Generalize Your Face Forgery Detectors: An Insertable Adaptation Module Is All You Need
Xiaotian Si, Linghui Li, Liwei Zhang, Ziduo Guo, Kaiguo Yuan, Bingyu Li, Xiaoyong Li
TL;DR
This work addresses the challenge of generalizing face forgery detectors to unseen forgeries by introducing an insertable test-time adaptation module that operates on unlabeled target data without altering the base detector. The module combines a memory bank, a learnable class prototype-based classifier, and a nearest feature calibrator to adapt predictions through self-training and nearest-neighbor consistency.
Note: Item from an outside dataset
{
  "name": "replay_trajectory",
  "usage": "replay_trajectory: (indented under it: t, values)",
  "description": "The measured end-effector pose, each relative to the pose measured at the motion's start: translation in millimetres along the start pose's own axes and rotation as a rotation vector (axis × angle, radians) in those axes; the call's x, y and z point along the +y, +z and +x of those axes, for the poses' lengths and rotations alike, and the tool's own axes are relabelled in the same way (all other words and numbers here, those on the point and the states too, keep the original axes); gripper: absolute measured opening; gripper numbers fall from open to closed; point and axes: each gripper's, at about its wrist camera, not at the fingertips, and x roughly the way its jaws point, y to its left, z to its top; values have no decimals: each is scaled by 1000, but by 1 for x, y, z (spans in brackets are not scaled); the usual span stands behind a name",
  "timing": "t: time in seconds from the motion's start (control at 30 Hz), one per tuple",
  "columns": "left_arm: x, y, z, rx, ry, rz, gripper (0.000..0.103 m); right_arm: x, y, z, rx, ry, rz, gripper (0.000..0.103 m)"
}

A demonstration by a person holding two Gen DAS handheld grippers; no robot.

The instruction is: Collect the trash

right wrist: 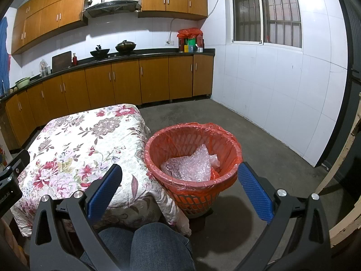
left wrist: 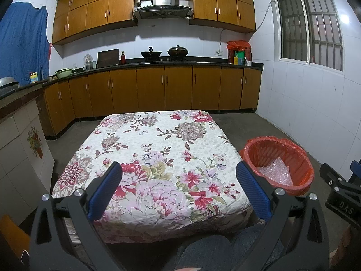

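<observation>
Bubble wrap (right wrist: 190, 164) already lies inside the red bin (right wrist: 155, 140), just beside the table (left wrist: 158, 140); I hold my left gripper (left wrist: 178, 178) and right gripper (right wrist: 180, 176) spread wide, empty, task apparently finished.

Left gripper (left wrist: 178, 176) with black angular arms, round silver screws, ribbed blue finger pads (left wrist: 106, 189), right gripper (right wrist: 180, 178) of the same build, white lettering on its side, person's blue denim jeans (right wrist: 144, 244)
</observation>
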Motion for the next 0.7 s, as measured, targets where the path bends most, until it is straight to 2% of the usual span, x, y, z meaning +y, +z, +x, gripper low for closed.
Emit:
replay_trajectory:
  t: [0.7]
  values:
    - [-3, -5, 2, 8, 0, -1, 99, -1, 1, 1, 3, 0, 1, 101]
Key contributions include a memory-bank mechanism with entropy-based filtering, a multi-transform prototype classifier, and a nearest-feature calibration with a consistency loss, all evaluated across multiple forgery benchmarks demonstrating notable gains in AUC and cross-dataset generalization. The approach is plug-and-play, improving robustness for various detectors and offering practical benefits for real-world deployment of face forgery detection systems.
Abstract
A plethora of face forgery detectors exist to tackle facial deepfake risks. However, their practical application is hindered by the challenge of generalizing to forgeries unseen during the training stage. To this end, we introduce an insertable adaptation module that can adapt a trained off-the-shelf detector using only online unlabeled test data, without requiring modifications to the architecture or training process. Specifically, we first present a learnable class prototype-based classifier that generates predictions from the revised features and prototypes, enabling effective handling of various forgery clues and domain gaps during online testing. Additionally, we propose a nearest feature calibrator to further improve prediction accuracy and reduce the impact of noisy pseudo-labels during self-training. Experiments across multiple datasets show that our module achieves superior generalization compared to state-of-the-art methods. Moreover, it functions as a plug-and-play component that can be combined with various detectors to enhance the overall performance.